- Bondholders seek to halt $6.2 billion in payout agreements
- Country seeks to re-enter credit markets after 15 years
A group that holds defaulted Argentine bonds is seeking to block the nation from going forward with more than $6.2 billion in settlements until it gets paid.
The investors, including Trinity Investments Limited, Attestor Value Master Fund and Bybrook Capital Master Fund, said the nation is claiming it doesn’t have to pay them if they waited too long to sue.
U.S. District Judge Thomas Griesa in Manhattan should prevent Argentina from certifying it has paid all settlements reached by Feb. 29 until the group is paid in full, the investors said in a filing Thursday. The certification is necessary for the multibillion-dollar settlements to go forward.

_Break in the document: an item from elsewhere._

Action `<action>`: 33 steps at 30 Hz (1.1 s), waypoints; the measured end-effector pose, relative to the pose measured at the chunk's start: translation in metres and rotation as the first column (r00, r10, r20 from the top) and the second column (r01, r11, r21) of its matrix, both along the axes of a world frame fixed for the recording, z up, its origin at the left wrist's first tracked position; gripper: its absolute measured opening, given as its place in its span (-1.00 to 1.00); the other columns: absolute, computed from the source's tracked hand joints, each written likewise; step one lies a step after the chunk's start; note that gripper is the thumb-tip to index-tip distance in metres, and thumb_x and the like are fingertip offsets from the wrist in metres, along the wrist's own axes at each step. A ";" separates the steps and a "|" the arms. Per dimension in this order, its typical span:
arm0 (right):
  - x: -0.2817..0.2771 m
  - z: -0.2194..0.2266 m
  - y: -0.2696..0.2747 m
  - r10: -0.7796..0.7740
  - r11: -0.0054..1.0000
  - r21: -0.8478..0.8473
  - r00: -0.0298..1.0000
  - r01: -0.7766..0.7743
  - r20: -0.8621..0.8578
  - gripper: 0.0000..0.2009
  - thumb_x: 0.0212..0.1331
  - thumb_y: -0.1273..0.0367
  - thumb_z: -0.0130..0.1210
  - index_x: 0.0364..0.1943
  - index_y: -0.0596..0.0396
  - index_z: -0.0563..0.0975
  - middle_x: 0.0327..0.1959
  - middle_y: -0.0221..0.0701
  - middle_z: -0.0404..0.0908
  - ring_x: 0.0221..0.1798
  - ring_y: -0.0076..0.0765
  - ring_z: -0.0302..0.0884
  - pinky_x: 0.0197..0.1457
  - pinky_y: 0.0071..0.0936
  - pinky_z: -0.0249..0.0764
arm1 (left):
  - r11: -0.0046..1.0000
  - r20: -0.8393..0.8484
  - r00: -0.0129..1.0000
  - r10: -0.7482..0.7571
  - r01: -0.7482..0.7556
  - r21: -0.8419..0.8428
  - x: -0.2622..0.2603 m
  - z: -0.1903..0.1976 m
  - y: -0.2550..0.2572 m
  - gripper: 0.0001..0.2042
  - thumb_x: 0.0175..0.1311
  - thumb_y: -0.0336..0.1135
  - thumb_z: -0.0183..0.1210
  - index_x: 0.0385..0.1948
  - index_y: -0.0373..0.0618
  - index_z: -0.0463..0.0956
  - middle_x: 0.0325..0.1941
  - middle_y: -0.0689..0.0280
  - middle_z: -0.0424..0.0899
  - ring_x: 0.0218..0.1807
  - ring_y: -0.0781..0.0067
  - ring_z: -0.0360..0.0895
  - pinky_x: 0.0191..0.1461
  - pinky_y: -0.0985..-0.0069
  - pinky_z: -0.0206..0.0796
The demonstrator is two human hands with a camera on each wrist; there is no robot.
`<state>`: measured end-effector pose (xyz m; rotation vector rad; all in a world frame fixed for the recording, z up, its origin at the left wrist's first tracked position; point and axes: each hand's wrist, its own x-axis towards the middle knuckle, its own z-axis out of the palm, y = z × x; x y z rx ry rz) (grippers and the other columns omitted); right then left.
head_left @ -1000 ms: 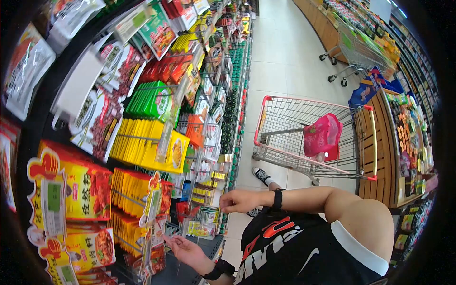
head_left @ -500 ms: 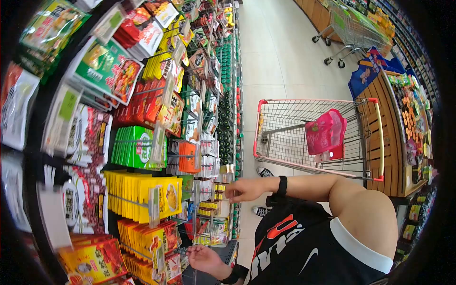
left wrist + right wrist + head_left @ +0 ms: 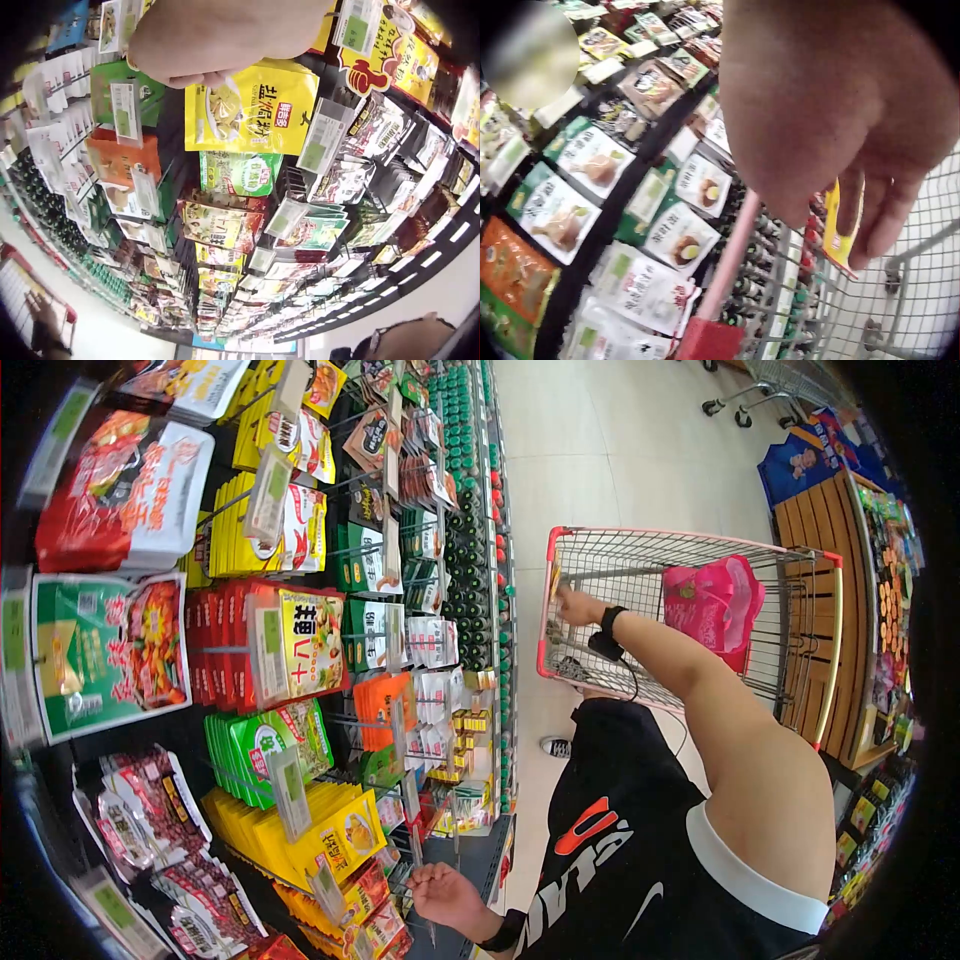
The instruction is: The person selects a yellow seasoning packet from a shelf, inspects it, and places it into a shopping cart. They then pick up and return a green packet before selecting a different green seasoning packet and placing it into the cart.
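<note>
Right hand (image 3: 575,605) holds yellow packet (image 3: 838,232) over cart (image 3: 690,545); print unreadable.

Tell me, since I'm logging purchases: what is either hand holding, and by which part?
The right hand pinches a yellow packet by its upper part over the cart; the left hand holds nothing.

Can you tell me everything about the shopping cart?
The shopping cart is a basket of silver wire mesh with a red rim and red corner caps. It stands on the pale tiled floor in the aisle, between the shelves of packets and a wooden stand. A pink bag sits inside it. The right hand reaches over its near corner, fingers holding a small yellow packet above the mesh. Its wheels are hidden.
</note>
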<state>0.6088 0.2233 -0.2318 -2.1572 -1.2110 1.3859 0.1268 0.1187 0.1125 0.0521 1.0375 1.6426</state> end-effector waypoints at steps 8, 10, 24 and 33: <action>0.015 -0.045 0.008 -0.166 0.986 0.034 0.962 0.163 0.217 -0.25 0.20 0.34 0.06 0.49 -0.10 0.01 0.25 0.20 0.34 0.19 0.26 0.46 0.20 0.01 0.47 | 1.000 -0.064 0.998 -0.018 0.018 0.006 0.025 0.020 0.016 -0.89 0.18 -0.56 -0.03 -0.33 -0.08 0.37 -0.41 0.39 0.40 -0.36 0.50 0.36 -0.26 0.53 0.22; 0.013 -0.048 0.011 -0.180 0.983 0.016 0.957 0.181 0.230 -0.26 0.21 0.36 0.05 0.49 -0.20 0.02 0.28 0.19 0.30 0.19 0.27 0.46 0.19 0.00 0.49 | 1.000 -0.094 0.996 0.007 -0.009 -0.015 0.032 0.027 0.018 -0.90 0.20 -0.55 -0.02 -0.34 -0.08 0.37 -0.41 0.39 0.39 -0.37 0.50 0.34 -0.26 0.52 0.21; 0.019 -0.092 0.029 0.316 0.939 -0.007 0.851 -0.345 0.418 -0.67 0.13 0.37 0.03 -0.02 0.18 0.53 -0.14 0.00 0.63 -0.04 0.16 0.61 0.09 -0.04 0.52 | 0.977 -0.128 0.991 0.039 -0.065 -0.202 0.019 0.050 -0.015 -0.84 0.28 -0.39 0.05 -0.48 0.01 0.26 -0.52 0.47 0.23 -0.48 0.56 0.17 -0.33 0.53 0.10; 0.051 -0.205 0.013 0.116 0.919 0.389 0.987 -0.065 -0.111 -0.70 0.40 0.13 -0.04 -0.18 0.10 0.45 -0.22 -0.27 0.55 -0.11 -0.19 0.50 -0.06 -0.14 0.43 | 0.990 -0.079 0.991 -0.111 0.104 -0.091 -0.025 0.079 -0.065 -0.90 0.28 -0.41 0.04 -0.43 0.01 0.31 -0.66 0.53 0.03 -0.62 0.65 -0.02 -0.46 0.57 -0.09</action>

The request threatens to complicate a series of agreements that could end years of bitter court battles and allow Argentina to re-enter international credit markets for the first time since it defaulted on $95 billion in sovereign debt in 2001. A federal appeals court in New York will consider the settlements next week.

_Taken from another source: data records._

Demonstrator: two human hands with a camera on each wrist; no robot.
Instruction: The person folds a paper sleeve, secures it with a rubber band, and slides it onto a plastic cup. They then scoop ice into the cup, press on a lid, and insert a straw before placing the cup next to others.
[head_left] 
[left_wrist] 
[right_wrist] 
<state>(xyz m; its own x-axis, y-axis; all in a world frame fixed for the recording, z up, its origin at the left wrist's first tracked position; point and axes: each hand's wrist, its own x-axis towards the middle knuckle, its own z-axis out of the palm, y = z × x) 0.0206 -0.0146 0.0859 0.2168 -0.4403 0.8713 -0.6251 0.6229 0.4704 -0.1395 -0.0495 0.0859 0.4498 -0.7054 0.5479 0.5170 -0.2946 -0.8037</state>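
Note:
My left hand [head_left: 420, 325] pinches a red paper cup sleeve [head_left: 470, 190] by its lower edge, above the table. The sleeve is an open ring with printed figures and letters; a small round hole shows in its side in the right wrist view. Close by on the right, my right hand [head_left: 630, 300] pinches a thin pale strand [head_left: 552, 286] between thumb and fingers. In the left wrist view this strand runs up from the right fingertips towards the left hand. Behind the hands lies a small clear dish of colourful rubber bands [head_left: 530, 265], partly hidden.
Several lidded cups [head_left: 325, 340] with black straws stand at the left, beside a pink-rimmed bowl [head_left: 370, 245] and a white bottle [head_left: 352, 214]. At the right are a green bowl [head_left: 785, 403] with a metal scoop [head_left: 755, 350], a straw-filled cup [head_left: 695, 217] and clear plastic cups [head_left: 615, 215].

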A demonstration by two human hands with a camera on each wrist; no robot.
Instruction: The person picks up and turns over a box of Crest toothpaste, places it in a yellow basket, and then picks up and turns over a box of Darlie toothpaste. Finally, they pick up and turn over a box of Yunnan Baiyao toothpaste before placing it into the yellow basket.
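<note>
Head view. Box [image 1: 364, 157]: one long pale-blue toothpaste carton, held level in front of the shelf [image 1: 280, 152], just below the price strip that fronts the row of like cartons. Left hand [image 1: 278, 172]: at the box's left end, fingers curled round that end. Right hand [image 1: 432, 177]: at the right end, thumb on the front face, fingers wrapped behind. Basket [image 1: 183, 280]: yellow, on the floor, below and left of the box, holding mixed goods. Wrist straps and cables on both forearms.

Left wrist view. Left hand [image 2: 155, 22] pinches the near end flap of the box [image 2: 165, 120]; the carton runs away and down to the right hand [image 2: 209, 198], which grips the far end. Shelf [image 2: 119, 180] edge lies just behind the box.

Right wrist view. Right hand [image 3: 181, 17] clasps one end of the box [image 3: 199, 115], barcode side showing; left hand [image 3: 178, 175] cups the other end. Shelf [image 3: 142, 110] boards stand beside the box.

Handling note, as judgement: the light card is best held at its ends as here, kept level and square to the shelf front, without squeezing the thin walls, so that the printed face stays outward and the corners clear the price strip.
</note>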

“Movants seek to preserve the status quo and prevent Argentina from falsely claiming that it has paid ‘all’ plaintiffs with whom it has reached agreements in principle, while ignoring movants’ settlement agreements,” the bondholders said in Thursday’s filing.
Griesa said last month that he will drop court orders that barred Argentina from paying holders of its restructured debt or from issuing new bonds until it paid a group of bondholders, led by Paul Singer’s Elliott Management, that had sued to collect in full. The action followed a historic $4.65 billion agreement with Elliott and three other hedge funds to settle their claims.
The case is ARAG-A Limited v. Republic of Argentina, 16-cv-02238, U.S. District Court, Southern District of New York (Manhattan).